The main challenge in working on a project that is based on the real life of someone is wanting to do justice to them, to not sensationalize them, but also not to paint too poor of a portrait, to be honest and respectful. It was a privilege to be able to tell Willie’s story and the story of his family. Unfortunately, we didn’t get to meet Linda, Willie’s wife, but we spent so much time trying to find little bits and scraps of who this woman was, to sort of become a ghost, sneak into the ether of time. We were able to find footage of her in this TV show she acted in, some newspaper clippings of her, these little pieces that we put together and tried to form a portrait and present it as honestly and thoughtfully as possible.
“Even outside of the sport itself, the feeling that all these people have of working class makes it a really blue-collar sport”.
Were there any memorable or challenging moments during the filming process that you’d like to share?
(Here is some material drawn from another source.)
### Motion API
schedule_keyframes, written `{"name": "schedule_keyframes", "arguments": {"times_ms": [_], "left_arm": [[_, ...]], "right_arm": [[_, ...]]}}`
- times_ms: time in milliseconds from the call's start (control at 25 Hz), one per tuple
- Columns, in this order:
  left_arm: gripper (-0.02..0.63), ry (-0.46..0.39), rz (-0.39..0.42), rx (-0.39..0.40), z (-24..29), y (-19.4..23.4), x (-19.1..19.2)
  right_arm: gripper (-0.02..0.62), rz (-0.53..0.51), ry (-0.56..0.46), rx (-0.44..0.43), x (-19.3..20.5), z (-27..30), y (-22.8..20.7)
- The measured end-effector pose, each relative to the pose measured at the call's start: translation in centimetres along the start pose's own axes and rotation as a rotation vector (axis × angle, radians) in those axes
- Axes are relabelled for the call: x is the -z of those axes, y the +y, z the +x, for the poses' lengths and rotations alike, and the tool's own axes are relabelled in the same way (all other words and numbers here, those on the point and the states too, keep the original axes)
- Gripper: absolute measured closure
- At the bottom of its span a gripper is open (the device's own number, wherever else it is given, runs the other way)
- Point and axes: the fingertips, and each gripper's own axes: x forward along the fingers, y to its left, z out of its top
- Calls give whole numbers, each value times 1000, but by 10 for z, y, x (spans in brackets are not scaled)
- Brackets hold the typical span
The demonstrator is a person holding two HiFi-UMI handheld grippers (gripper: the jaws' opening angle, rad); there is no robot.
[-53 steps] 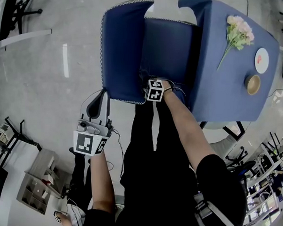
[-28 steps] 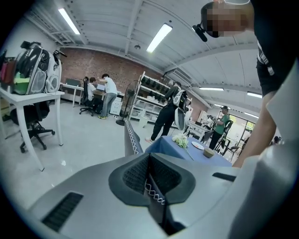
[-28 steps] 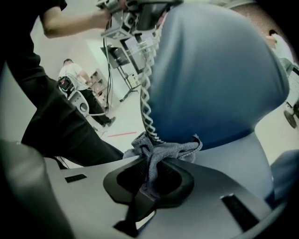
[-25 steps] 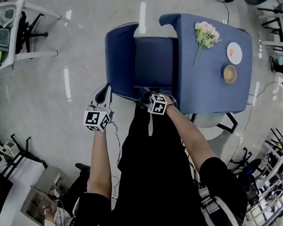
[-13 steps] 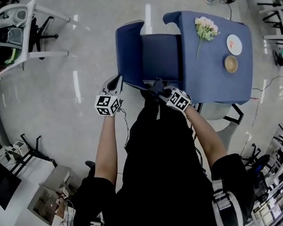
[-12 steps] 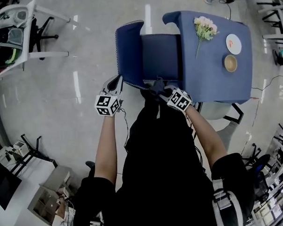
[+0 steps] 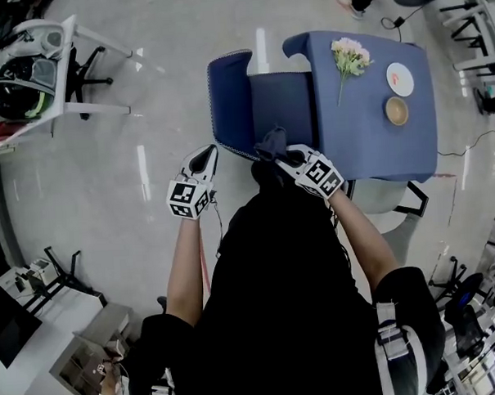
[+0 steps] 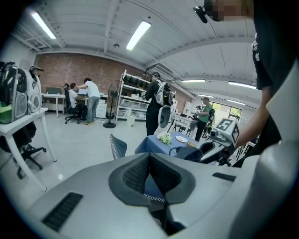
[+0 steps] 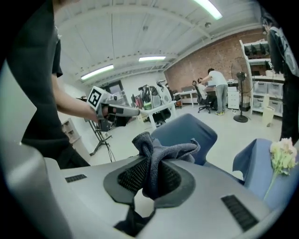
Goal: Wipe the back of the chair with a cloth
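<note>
A blue chair (image 7: 231,103) with white-stitched trim stands pushed up to a blue-clothed table (image 7: 367,122). In the head view its backrest is on the left. My right gripper (image 7: 283,154) is shut on a dark grey cloth (image 7: 271,140), held at the seat's near edge. The right gripper view shows the cloth (image 9: 156,151) bunched between the jaws, with the chair back (image 9: 187,132) beyond it. My left gripper (image 7: 205,156) hangs just left of the backrest's near corner, shut with nothing in it. In the left gripper view (image 8: 150,161) the backrest (image 8: 117,145) shows ahead.
On the table lie a bunch of flowers (image 7: 348,57), a white plate (image 7: 399,79) and a small bowl (image 7: 396,110). A white desk with bags (image 7: 29,71) stands at the far left. People work at desks and shelves in the background (image 8: 91,100). Grey floor surrounds the chair.
The head camera has pulled back, so chair and table look smaller. My right gripper with the cloth has come away from the seat front and swung a little right. The left gripper has stayed beside the backrest.
</note>
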Motion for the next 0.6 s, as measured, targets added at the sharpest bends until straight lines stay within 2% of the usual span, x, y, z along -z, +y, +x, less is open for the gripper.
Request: {"name": "schedule_keyframes", "arguments": {"times_ms": [200,400,600], "left_arm": [[581,-36,50,19,-21,-22,-24],[581,-79,59,19,-43,-33,-39],[581,-107,131,2,-53,-39,-52]], "right_arm": [[531,-50,-91,12,-46,-12,12],[531,-94,-117,41,-64,-22,19],[531,-123,-145,59,-81,-35,23]]}}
Yeah, so many. One of the producers of the film, Bennett Elliott, has been my producer for 15 years, we met in film school, so to be able to make a film on the scale with her that has gone to a Festival like Venice Film Festival is a dream come true. The cinematographer of the film is my younger brother, and we have movies of us, filming each other in our parents’ backyard when we were 5 or 6 years old, so to say… So, the totality of the film felt in many ways in process, autobiographical, just an elevation of the work that myself and my friends have done for our whole life, so it was so natural, and it was very hard work, but in some ways, it felt effortless because we were just being ourselves and being honest with ourselves, so every day on set was memorable for that reason, for me.
What message or themes do you hope audiences, and perhaps especially boxing fans, will take away from the movie?
The root of the film is that our relationship with pride, ego, and sense of self, is a difficult thing to resolve, and to be a person in the world is hard, and at some point, maybe, we have the roses of success, but those roses inevitably lead to thorns; so, how do we, as people, resolve, keep going, and not become embittered? Although it is a film with boxing, it’s not a boxing film, it’s a human portrait.
Our camera presents each of these characters and they make their own decisions just like we do in life, so what I hope that people feel about it is that it’s real, that there’s a sense of not “imagined”, but “observed”.
Photos by Luca Ortolani.
Thank you for doing this interview. We have watched this film develop over the past 3 years, and for those like Steve Loff the journey is closer to 9 years. Like any art worth considering the passion and dedication of this group on a very limited budget has been inspiring. We’re also very happy that the Venice Film Festival leads the way in bringing such projects the attention they so richly deserve. Bravo!